The urgent phone call Jordan's King Abdullah II put in to Israeli Prime Minister Binyamin Netanyahu Wednesday Jan. 5 dealt only marginally with stalled diplomacy with the Palestinians. The king pressed for answers on what Jerusalem and Amman can do to curb Iran's advancing domination of Iraq in the face of America's inaction.
Referring to Hizballah's role, Abdullah commented to Netanyahu: First Iran's missiles had you jammed from the north and the south, now Iran and Hizballah are cornering you from the east. The Americans are not lifting a finger to stop this happening."

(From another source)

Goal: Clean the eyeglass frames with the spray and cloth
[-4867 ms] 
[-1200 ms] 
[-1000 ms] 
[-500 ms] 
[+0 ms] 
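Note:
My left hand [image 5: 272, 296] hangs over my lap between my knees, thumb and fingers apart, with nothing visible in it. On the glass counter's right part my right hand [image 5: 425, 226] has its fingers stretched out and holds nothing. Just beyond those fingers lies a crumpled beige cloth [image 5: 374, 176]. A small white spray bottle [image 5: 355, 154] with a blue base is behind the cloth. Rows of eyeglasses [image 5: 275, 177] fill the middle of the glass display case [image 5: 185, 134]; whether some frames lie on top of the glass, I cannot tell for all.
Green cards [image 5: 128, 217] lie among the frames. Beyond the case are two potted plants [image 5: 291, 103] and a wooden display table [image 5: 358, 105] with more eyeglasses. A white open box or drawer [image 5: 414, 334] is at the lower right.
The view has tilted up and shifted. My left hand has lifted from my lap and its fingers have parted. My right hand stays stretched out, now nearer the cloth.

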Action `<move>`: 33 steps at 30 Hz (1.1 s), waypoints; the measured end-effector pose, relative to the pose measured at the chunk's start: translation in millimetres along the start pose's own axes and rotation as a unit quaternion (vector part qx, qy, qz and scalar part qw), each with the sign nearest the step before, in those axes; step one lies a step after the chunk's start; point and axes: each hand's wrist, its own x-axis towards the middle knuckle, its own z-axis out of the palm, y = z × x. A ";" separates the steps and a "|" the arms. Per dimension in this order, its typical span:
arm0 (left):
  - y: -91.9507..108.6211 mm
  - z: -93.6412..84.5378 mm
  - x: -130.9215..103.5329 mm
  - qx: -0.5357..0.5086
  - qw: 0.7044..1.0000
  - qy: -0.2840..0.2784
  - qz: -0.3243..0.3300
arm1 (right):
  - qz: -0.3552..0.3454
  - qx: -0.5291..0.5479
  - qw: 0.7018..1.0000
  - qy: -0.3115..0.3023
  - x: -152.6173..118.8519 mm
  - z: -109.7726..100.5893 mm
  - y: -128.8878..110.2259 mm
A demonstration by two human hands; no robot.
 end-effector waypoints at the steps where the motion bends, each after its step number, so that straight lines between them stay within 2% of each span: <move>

The call, which came through the day before the Israeli prime minister met Egyptian President Hosni Mubarak for lunch at Sharm al Sheikh, elicited no real practical replies. Netanyahu confirmed that Israel still stood by the guarantee of support its armed forces and security services had granted the Hashemite Kingdom and its ruler for the past 60 years.
Both the king and the prime minister appreciated that words are not enough. Since both their military and strategic policies are synchronized with Washington, the total disintegration of American strategic positions in Baghdad Wednesday, Jan 5, was an alarming setback to both Jerusalem and Amman.
On that day, the anti-US radical Iraqi Shiite cleric Muqtada Sadr, a close friend and ally of Hizballah's leader Hassan Nasrallah, came marching home from self-imposed exile in Iran, and the new Iranian foreign minister Ali Akbar Salehi paid his first visit to Baghdad – both in full sight of 50,000 US troops.
Sadr was greeted by thousands of supporters on his return to his old stronghold in the holy city of Najef south of Baghdad three years after his armed militia was defeated in bloody revolts against US forces.
The two arrivals from Iran, the cleric and the diplomat, made it plain that Tehran has Iraq by the throat and plans to impose on Baghdad its regime structure, which rests on two focii, the political capital and the clergy. Prime Minister Nouri Maliki is already in Iran's pocket; he is beholden to the radical Sadr's support for his appointment. The same cleric – and therefore Iran – will control his fate – both by means of the 40-member Sadrist faction in parliament and the authority he wields from his seat in the religious city of Najef.
Tehran has also not neglected to carve out a position of influence in Baghdad for its Lebanese protégé, Hizballah, whose officers and instructors have been training the commanders of Sadr's powerful militia, the Mahdi Army, alongside Iranian instructors.
The two ultra-radical Shiite leaders, Sadr and Nasrallah, are now bound closer together than ever before in an adventure for bringing Iraq under pro-Iranian Shiite domination. Iraq's neighbors, Jordan and Saudi Arabia, could only shudder at the sight of the two black-turbaned Shiite extremists taking charge of Iraq on behalf of Revolutionary Iran against no opposition.
This pair and Maliki have taken out of the hands of Washington and Baghdad the decision on whether a reduced US force stays on in Iraq after the main force departs in 11 months' time. Moqtada Sadr has vowed to remove every last American from Iraqi soil and no one shows any sign of stopping him. US troops will be replaced by Shiite-dominated Iraqi forces, the Shiite militias commanded and funded by the Iranian Revolutionary Guards Al Qods Brigades and Hizballah militia detachments transferred from Lebanon.
Iran will in the coming months consolidate the Shiite takeover over Iraq. Hizballah will win a place in the sun and strategic depth after being squeezed between Syria, Israel and the sea.
After US troops exit Iraq, the Iranians will be able to deploy their missiles and Hizballah's rockets in the bases the Americans leave behind in Iraq and point them at Israel, Jordan and Saudi Arabia.